I previously submitted a not-so-smart issue. Thank you everyone for your answers. I have come to understand the index limitations of PG, as well as some other useful knowledge. Particularly, pgvector: Fewer dimensions are better. Based on this article, I decided to tackle the dimensionality issue of ollama from a different angle.

During this period, I have written several dimensionality reduction algorithms. From the perspective of effectiveness and implementation complexity, the simplest method of partitioning and taking the average value is a good choice.

This function is not complicated; on the contrary, among the algorithms I have tried so far, this method is the simplest:

static inline float sum_float(const float *matrix, int start, int stop) {
    float result = 0.0;
    for (int i = start; i < stop; i++) {
        result += matrix[i];
    }
    return result;
}

/*
 * reduce vector dims by norm in fixed ranges
 */
PGDLLEXPORT PG_FUNCTION_INFO_V1(vector_norm_reduce);

Datum
vector_norm_reduce(PG_FUNCTION_ARGS) {
    Vector *vec = PG_GETARG_VECTOR_P(0);
    int32 reduce_to = PG_GETARG_INT32(1);
    Vector *result;
    int dim = vec->dim;
    float *values = vec->x;

    if (reduce_to < 2)
        ereport(ERROR,
                (errcode(ERRCODE_DATA_EXCEPTION),
                        errmsg("vector cannot reduce to a vector less than 2 by shear")));

    if (reduce_to >= dim)
        ereport(ERROR,
                (errcode(ERRCODE_PROGRAM_LIMIT_EXCEEDED),
                        errmsg("vector cannot reduce to more than %d dimensions", dim)));

    CheckDim(dim);
    CheckDim(reduce_to);

    result = InitVector(reduce_to);

    int step = vec->dim / reduce_to;
    for (int idx = 0; idx < reduce_to; idx++) {
        int start = idx * step;
        int stop = (idx + 1) * step - 1;
        if (stop > reduce_to - 1) {
            stop = reduce_to - 1;
        }
        float range = stop - start;
        result->x[idx] = sum_float(vec->x, start, stop) / range;
    }

    PG_RETURN_POINTER(result);
}

I have collected hundreds of sentences of text, including both Chinese and English, some technical articles and literary works, and compared the 4096-dimensional embedding vectors generated directly from ollama with the results of different compression methods. The norm algorithm compressed to 512 dimensions achieved the best results, and most of the time its search results are closer to the original 4096-dimensional vectors.

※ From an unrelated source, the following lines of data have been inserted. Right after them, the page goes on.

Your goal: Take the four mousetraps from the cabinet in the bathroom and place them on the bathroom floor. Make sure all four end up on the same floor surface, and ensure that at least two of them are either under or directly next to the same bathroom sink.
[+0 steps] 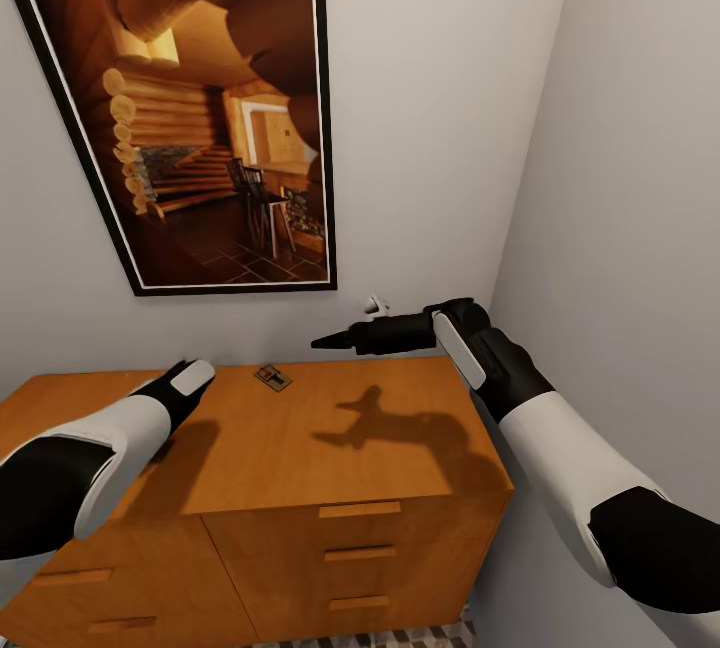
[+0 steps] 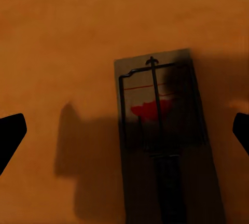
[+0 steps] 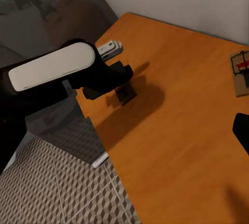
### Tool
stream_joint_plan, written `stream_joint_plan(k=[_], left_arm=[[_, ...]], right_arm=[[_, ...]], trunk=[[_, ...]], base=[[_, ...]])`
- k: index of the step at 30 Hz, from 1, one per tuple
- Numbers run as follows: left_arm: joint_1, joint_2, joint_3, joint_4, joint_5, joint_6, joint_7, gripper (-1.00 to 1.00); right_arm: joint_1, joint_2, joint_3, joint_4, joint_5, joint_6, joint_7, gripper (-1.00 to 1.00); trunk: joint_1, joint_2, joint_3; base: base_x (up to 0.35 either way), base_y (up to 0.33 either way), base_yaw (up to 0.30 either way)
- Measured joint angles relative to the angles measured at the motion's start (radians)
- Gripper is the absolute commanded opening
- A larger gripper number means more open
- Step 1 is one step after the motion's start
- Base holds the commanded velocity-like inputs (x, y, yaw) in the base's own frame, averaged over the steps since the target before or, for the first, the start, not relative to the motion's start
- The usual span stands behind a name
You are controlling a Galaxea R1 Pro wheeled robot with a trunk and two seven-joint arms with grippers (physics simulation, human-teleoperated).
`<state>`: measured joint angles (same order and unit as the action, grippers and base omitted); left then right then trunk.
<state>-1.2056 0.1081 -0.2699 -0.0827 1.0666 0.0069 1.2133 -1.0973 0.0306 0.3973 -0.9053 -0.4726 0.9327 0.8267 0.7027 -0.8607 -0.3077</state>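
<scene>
Atop the orange-brown cabinet [image 1: 300,448], toward the 12 o'clock edge of its flat top near the wall, lies one mousetrap [image 1: 272,378], small and dark from the head camera. The cabinet's drawer fronts with slim handles fill the 6 o'clock part of the head view, and its left end is cut off by the frame.

The left arm reaches in from 8 o'clock, its forearm hiding the left end effector [image 1: 165,443] down at the cabinet top; only a dark sliver shows under the wrist. From the left wrist camera, a second mousetrap [image 2: 161,130] sits flat on the wood directly below, a tan board with a dark wire frame and a red patch at its middle, much of it in shadow and its near end cut off. Two black fingertips [image 2: 10,136] show at opposite edges of that picture, wide apart, with the trap between them and untouched, so the left end effector is open.

The right arm enters from 4 o'clock, and the right end effector [image 1: 325,339] hangs above the cabinet top, pointing toward 9 o'clock and casting a shadow on the wood. Its tips look close together from the head camera, but whether it is open or closed cannot be told. The right wrist camera shows the left arm bent over the cabinet with a dark trap under it, the other mousetrap [image 3: 240,71] partly cut off, and a patch of cube-patterned bathroom floor [image 3: 52,187].

A large framed picture [image 1: 200,108] of a log interior hangs on the white wall above.
</scene>
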Motion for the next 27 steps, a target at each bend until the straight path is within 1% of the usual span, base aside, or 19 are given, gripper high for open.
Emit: stream_joint_plan(k=[23,27], left_arm=[[0.031,-0.001,0.002,0.0,0.005,0.0,-0.014,1.0],[0.037,-0.001,-0.015,0.001,0.002,0.001,-0.033,1.0]], right_arm=[[0.0,0.0,0.0,-0.002,0.0,0.001,-0.004,1.0],[0.0,0.001,0.0,-0.002,-0.001,0.001,-0.015,1.0]], trunk=[[0.0,0.0,0.0],[0.0,0.0,0.0]], base=[[0.0,0.0,0.0],[0.0,0.0,0.0]])
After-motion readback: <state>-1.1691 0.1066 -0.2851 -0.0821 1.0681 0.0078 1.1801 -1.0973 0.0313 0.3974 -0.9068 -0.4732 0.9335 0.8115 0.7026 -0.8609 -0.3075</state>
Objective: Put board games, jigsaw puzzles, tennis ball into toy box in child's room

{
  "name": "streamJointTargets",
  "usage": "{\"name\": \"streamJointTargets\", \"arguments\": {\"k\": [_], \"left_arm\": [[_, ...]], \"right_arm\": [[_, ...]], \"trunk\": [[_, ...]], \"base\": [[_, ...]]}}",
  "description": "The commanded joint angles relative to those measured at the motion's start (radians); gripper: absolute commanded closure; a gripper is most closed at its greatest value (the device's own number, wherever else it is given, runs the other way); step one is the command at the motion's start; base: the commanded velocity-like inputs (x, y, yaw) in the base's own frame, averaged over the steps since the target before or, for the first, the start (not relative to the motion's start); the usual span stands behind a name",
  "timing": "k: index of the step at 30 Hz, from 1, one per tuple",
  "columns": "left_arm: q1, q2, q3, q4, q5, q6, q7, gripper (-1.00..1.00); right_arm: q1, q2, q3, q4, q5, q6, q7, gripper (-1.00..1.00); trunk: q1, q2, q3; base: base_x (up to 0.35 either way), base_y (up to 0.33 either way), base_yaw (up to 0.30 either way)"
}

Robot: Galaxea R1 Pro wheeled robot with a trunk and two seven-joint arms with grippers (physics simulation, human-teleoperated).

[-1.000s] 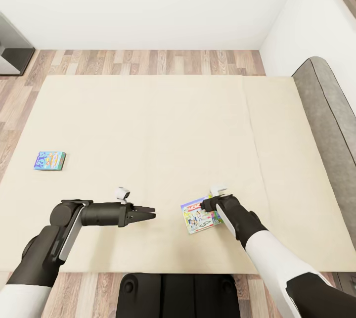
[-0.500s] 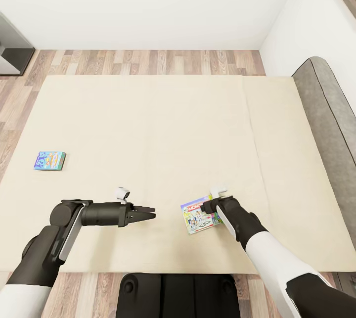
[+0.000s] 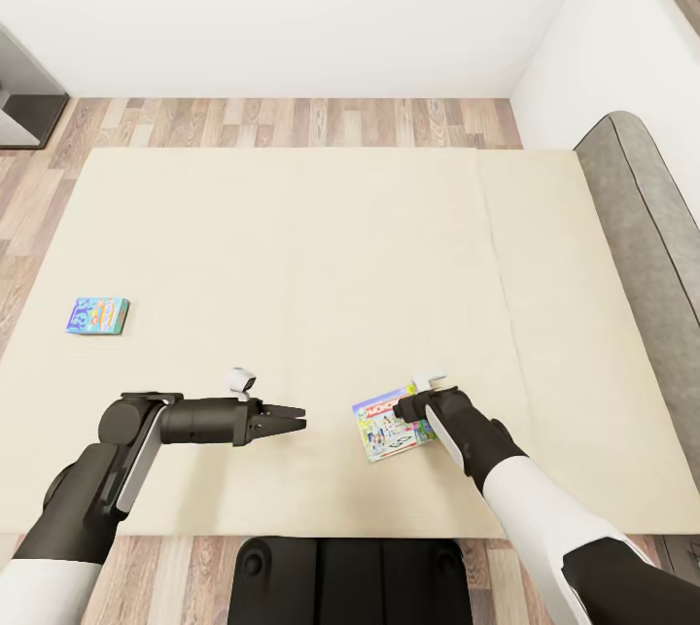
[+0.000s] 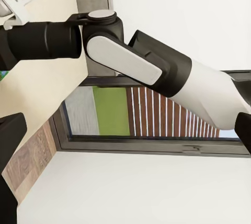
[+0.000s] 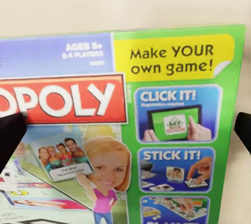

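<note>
On the beige bed [image 3: 292,246] lie two board games. The small blue one [image 3: 97,316] rests near the mattress's left edge, far from both arms. The larger green-edged one [image 3: 389,423] lies near the front edge, and its red-and-white print and green panels [image 5: 172,125] show in the right wrist view. My right gripper [image 3: 404,403] hovers open over that game's far right corner, with one fingertip [image 5: 10,135] over the print and the other [image 5: 243,125] just past the green edge. My left gripper [image 3: 297,418] is open above bare mattress, pointing right toward the game.
The padded grey headboard [image 3: 642,207] runs along the right. Wood-plank floor [image 3: 292,122] and a white wall lie beyond the bed, and a dark cabinet corner [image 3: 24,100] stands at far left. My base [image 3: 345,581] touches the bed's front edge. A window [image 4: 157,119] shows behind my right arm.
The right gripper has crept slightly down and left over the larger board game, which has shifted a little to the left. The left arm has not moved.
</note>
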Motion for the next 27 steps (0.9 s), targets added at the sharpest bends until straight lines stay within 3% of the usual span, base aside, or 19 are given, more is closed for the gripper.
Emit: {"name": "streamJointTargets", "arguments": {"k": [1, 27], "left_arm": [[0.0, 0.001, -0.001, 0.0, 0.003, 0.01, -0.001, -1.0], [0.0, -0.002, 0.004, 0.001, 0.003, 0.009, 0.0, -1.0]], "right_arm": [[0.0, 0.0, 0.003, -0.001, -0.003, 0.005, 0.0, -1.0], [0.003, 0.008, -0.003, 0.003, -0.006, 0.008, 0.004, -1.0]], "trunk": [[0.001, -0.002, -0.001], [0.001, -0.002, -0.002]], "base": [[0.0, 0.0, 0.0], [0.0, 0.0, 0.0]]}}
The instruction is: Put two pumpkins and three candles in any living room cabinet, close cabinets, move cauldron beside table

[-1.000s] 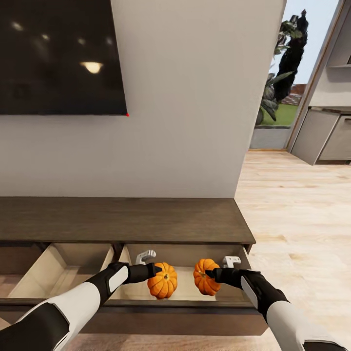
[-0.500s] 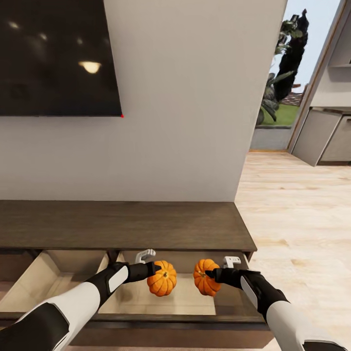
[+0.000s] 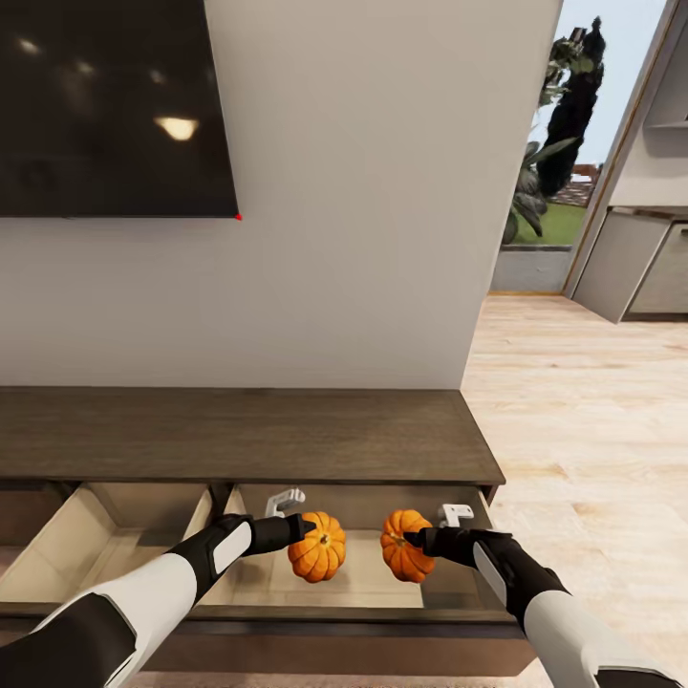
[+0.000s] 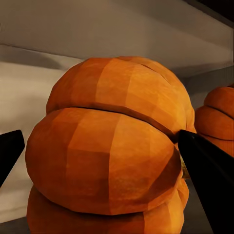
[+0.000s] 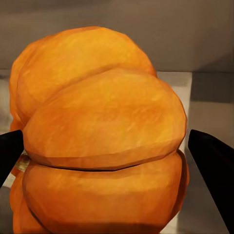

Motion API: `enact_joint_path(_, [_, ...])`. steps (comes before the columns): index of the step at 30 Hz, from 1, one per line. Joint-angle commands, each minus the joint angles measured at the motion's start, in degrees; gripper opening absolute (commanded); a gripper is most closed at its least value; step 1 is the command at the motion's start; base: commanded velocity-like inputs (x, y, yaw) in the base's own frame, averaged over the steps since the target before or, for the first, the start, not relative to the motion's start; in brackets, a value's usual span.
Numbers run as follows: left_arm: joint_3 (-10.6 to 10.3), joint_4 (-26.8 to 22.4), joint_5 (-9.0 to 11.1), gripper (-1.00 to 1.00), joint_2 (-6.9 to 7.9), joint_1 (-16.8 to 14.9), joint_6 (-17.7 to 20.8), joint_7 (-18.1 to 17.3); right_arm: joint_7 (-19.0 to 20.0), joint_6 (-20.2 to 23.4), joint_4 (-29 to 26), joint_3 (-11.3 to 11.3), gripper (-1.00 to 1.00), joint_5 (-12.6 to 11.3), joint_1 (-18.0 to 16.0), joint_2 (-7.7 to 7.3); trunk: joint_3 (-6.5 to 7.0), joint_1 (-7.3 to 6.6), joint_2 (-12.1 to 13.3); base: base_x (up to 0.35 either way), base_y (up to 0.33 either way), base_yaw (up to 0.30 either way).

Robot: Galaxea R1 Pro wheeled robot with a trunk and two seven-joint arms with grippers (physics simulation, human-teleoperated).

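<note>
Presently in hand: two pumpkins, one clenched in the left gripper [image 3: 304, 537] as the left pumpkin [image 3: 319, 548], one in the right gripper [image 3: 413, 545] as the right pumpkin [image 3: 405, 546]; both hang side by side, a little apart, over the open right-hand drawer [image 3: 344, 594] of the cabinet [image 3: 239, 435]. Neither appears set down yet. Adjoining drawer [image 3: 105, 554] also open. Outstanding, by judgement: releasing both pumpkins, three candles, closing every drawer, cauldron beside the table.

Cabinet [image 3: 239, 435]: long, low, dark brown wood, set against the white wall [image 3: 363, 239]; its top is bare. Below that top, two pale-lined drawers [image 3: 124, 535] stand pulled out side by side over the light wooden floor [image 3: 583, 430].
</note>
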Motion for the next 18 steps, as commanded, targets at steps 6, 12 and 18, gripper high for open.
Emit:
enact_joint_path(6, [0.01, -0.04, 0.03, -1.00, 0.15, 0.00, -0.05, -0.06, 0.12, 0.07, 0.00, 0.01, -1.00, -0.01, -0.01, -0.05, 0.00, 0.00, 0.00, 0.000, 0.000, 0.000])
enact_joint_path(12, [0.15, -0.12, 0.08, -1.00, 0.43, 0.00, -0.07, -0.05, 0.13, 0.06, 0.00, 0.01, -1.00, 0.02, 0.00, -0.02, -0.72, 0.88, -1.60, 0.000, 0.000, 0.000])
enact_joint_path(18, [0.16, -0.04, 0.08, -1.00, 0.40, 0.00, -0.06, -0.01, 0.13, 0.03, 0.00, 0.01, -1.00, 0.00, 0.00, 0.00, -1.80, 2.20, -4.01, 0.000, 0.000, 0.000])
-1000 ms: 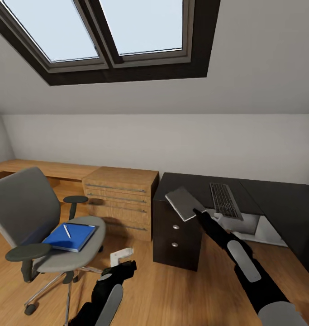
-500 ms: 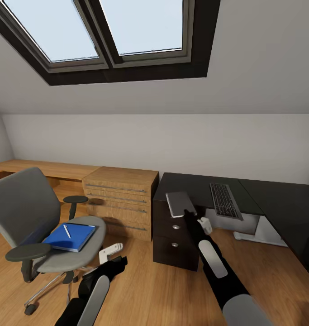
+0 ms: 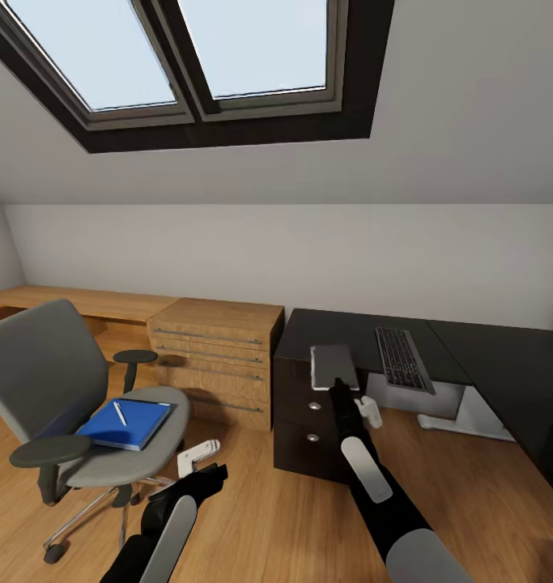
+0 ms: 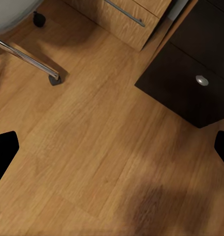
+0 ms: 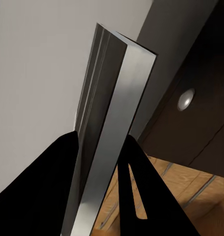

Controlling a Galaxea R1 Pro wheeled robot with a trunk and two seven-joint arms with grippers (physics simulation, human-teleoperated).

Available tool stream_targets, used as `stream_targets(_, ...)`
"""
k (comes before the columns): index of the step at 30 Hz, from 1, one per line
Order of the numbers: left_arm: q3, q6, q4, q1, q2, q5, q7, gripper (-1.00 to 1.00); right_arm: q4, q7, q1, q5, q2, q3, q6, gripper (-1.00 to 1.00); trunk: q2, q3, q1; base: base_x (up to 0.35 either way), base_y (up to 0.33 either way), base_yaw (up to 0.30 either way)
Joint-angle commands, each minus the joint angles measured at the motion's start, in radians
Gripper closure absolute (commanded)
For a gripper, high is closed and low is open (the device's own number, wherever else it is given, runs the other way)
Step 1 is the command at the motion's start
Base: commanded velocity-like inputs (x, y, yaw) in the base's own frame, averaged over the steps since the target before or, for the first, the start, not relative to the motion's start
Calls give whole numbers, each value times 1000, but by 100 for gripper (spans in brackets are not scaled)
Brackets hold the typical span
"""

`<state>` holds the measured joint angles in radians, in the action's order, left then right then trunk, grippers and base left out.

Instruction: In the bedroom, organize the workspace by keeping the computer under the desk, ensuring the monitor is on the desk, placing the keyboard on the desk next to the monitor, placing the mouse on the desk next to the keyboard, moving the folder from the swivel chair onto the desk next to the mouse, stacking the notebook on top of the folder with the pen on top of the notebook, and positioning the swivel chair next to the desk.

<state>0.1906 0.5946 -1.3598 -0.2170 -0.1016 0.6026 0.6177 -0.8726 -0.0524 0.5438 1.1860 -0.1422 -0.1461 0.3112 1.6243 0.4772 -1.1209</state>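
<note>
**Carrying the notebook back from the bench**

Comparing the three head views: the right claw has drawn back toward the robot and swung leftward, and the small thin dark-grey notebook it pinches, tilted a second ago, now stands nearly upright over the front edge of the large black-topped bench, above the black three-drawer unit with round silver knobs. The camera itself has not moved. The left claw has drifted slightly left and hangs low over the light wood floor, jaws wide and holding nothing. Since the notebook belongs on top of the folder, and the flat bright-blue folder lies on the grey seat of the swivel chair with the short white-silver pen on it, the stacking cannot yet proceed; the folder probably has to reach the bench first.

Materials and forms: the right wrist view shows the notebook as a rigid slab with a brushed, pale metallic sheen on its edge, clamped between two matte black fingers. The slim grey-framed keyboard with black keys lies flat on the bench, near the notebook. The chair pairs soft-looking grey upholstery with chrome legs; a light-wood drawer chest stands between chair and bench.
</note>
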Motion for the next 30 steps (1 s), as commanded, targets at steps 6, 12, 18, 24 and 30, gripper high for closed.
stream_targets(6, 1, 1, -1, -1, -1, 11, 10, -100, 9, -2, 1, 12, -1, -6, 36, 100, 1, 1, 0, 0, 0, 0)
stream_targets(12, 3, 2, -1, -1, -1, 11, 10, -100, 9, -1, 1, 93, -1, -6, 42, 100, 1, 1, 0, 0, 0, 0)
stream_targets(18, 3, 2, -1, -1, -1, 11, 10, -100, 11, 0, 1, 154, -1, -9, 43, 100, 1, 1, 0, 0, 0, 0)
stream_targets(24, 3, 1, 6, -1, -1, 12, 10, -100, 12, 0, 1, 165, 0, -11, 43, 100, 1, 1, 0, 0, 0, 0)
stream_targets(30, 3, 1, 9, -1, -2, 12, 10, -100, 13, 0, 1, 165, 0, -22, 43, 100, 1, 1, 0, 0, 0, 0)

The Python script test/python/generate_and_save.py is used to generate test data, for example:

python test/python/generate_and_save.py test/python/stories.txt

Another Python script test/python/ask.py is used to compare search results, executed like this:

python test/python/ask.py "They're playing our song."

Perhaps, in addition to me, there may be users who need to generate compressed vectors of lower dimensions from high-dimensional embedding vectors. I hope this function can be of help.

jkatz · 2024-06-04T17:35:29Z

As a general comment, and tests would have to go into the current regression test suite, not a new one built in Python. It'd be possible to test this with the standard PostgreSQL regression tests (.sql/.out).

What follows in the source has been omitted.